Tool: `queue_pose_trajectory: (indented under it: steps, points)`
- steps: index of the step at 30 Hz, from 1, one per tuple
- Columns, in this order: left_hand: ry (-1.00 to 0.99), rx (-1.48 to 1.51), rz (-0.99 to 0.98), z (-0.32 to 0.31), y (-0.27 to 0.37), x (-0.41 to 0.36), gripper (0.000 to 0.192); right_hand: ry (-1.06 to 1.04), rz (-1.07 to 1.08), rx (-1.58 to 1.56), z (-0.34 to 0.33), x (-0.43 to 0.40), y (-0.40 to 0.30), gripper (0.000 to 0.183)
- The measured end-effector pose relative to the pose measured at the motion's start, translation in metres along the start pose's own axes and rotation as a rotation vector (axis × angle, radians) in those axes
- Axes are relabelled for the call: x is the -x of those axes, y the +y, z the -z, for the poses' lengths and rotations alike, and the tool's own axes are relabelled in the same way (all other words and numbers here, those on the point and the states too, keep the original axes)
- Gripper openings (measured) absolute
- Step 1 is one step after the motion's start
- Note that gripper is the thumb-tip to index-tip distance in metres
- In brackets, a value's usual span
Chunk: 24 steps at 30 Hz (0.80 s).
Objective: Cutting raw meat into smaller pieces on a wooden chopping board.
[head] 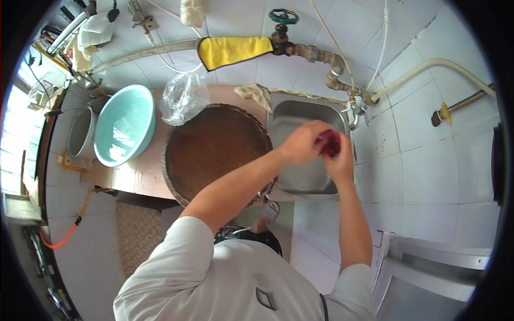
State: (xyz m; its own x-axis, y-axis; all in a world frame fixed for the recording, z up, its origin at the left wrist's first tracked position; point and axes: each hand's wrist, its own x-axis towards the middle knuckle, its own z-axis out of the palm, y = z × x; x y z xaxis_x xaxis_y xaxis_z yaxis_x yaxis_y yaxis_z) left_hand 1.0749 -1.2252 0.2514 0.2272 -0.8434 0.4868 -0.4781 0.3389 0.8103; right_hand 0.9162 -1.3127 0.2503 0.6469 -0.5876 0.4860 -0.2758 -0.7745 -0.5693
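Note:
Over the stainless steel sink (295,176), both hands are together around a small, dark red, glossy object (331,143). Motion blur hides its exact kind. My right hand (340,162) grips it from the right and below. From the left, my left hand (305,142) is curled against it, and its fingers are blurred. Just beyond the right hand, the metal tap (356,112) sits at the sink's back right corner.
Left of the sink lies a large round wooden chopping board (217,156). A clear plastic bag (185,98), a rag (253,95) and a light blue basin (124,124) stand around it. A yellow cloth (235,51) hangs on the wall pipe (305,51).

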Motion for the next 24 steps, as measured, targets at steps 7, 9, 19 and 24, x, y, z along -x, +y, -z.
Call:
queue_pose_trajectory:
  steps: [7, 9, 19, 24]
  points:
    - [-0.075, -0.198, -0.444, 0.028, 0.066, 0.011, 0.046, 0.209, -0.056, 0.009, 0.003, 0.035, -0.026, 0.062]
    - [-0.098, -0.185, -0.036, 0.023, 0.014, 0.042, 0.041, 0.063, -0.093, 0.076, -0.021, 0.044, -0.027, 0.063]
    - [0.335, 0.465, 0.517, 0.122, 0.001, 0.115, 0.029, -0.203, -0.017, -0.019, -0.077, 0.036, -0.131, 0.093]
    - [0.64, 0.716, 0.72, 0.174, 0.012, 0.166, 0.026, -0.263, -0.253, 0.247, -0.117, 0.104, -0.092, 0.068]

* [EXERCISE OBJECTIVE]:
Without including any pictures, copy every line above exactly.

* [RESULT OF THIS TASK]:
Tool: `queue_pose_trajectory: (indented under it: steps, points)`
- steps: index of the step at 30 Hz, from 1, one per tuple
- Columns, in this order: left_hand: ry (-1.00 to 0.99), rx (-1.48 to 1.51), rz (-0.99 to 0.98), z (-0.32 to 0.31), y (-0.27 to 0.37), x (-0.41 to 0.36), gripper (0.000 to 0.192); right_hand: ry (-1.06 to 1.04), rz (-1.07 to 1.08), rx (-1.58 to 1.56), z (-0.34 to 0.33), x (-0.43 to 0.40), y (-0.40 to 0.30), gripper (0.000 to 0.183)
- The measured end-effector pose relative to the pose measured at the motion's start, translation in metres along the start pose's own axes and rotation as a rotation vector (axis × angle, radians) in those axes
- Axes are relabelled for the call: x is the -x of those axes, y the +y, z the -z, for the poses' lengths and rotations alike, and the tool's own axes are relabelled in the same way (all other words and numbers here, those on the point and the states too, keep the original axes)
- Gripper openings (measured) absolute
- Step 1 is one step after the motion's start
- Note that gripper is the thumb-tip to index-tip distance in metres
- In brackets, a value's usual span
Chunk: 24 steps at 30 Hz (0.80 s).
Objective: Cutting raw meat into smaller pieces on a wooden chopping board.
[head] 
State: (xyz m; its own x-axis, y-axis; all in a world frame fixed for the recording, z up, its origin at the left wrist's first tracked position; point and axes: each hand's wrist, its own x-axis towards the middle knuckle, its own z-axis out of the palm, y = z × x; x y z xaxis_x xaxis_y xaxis_z yaxis_x yaxis_y yaxis_z) left_hand 1.0749 -1.2252 0.2514 0.2272 -0.8434 0.4868 -0.4781 0.3389 0.8103; right_hand 0.9162 -1.3127 0.2503 0.6469 -0.5876 0.4860 -0.2758 -0.7745 -0.5693
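Note:
Over the stainless steel sink (295,176), both hands are together around a small, dark red, glossy object (331,143). Motion blur hides its exact kind. My right hand (340,162) grips it from the right and below. From the left, my left hand (305,142) is curled against it, and its fingers are blurred. Just beyond the right hand, the metal tap (356,112) sits at the sink's back right corner.
Left of the sink lies a large round wooden chopping board (217,156). A clear plastic bag (185,98), a rag (253,95) and a light blue basin (124,124) stand around it. A yellow cloth (235,51) hangs on the wall pipe (305,51).
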
Motion for the next 24 steps, as measured, targets at steps 7, 9, 19 and 24, x, y, z along -x, +y, -z.
Call:
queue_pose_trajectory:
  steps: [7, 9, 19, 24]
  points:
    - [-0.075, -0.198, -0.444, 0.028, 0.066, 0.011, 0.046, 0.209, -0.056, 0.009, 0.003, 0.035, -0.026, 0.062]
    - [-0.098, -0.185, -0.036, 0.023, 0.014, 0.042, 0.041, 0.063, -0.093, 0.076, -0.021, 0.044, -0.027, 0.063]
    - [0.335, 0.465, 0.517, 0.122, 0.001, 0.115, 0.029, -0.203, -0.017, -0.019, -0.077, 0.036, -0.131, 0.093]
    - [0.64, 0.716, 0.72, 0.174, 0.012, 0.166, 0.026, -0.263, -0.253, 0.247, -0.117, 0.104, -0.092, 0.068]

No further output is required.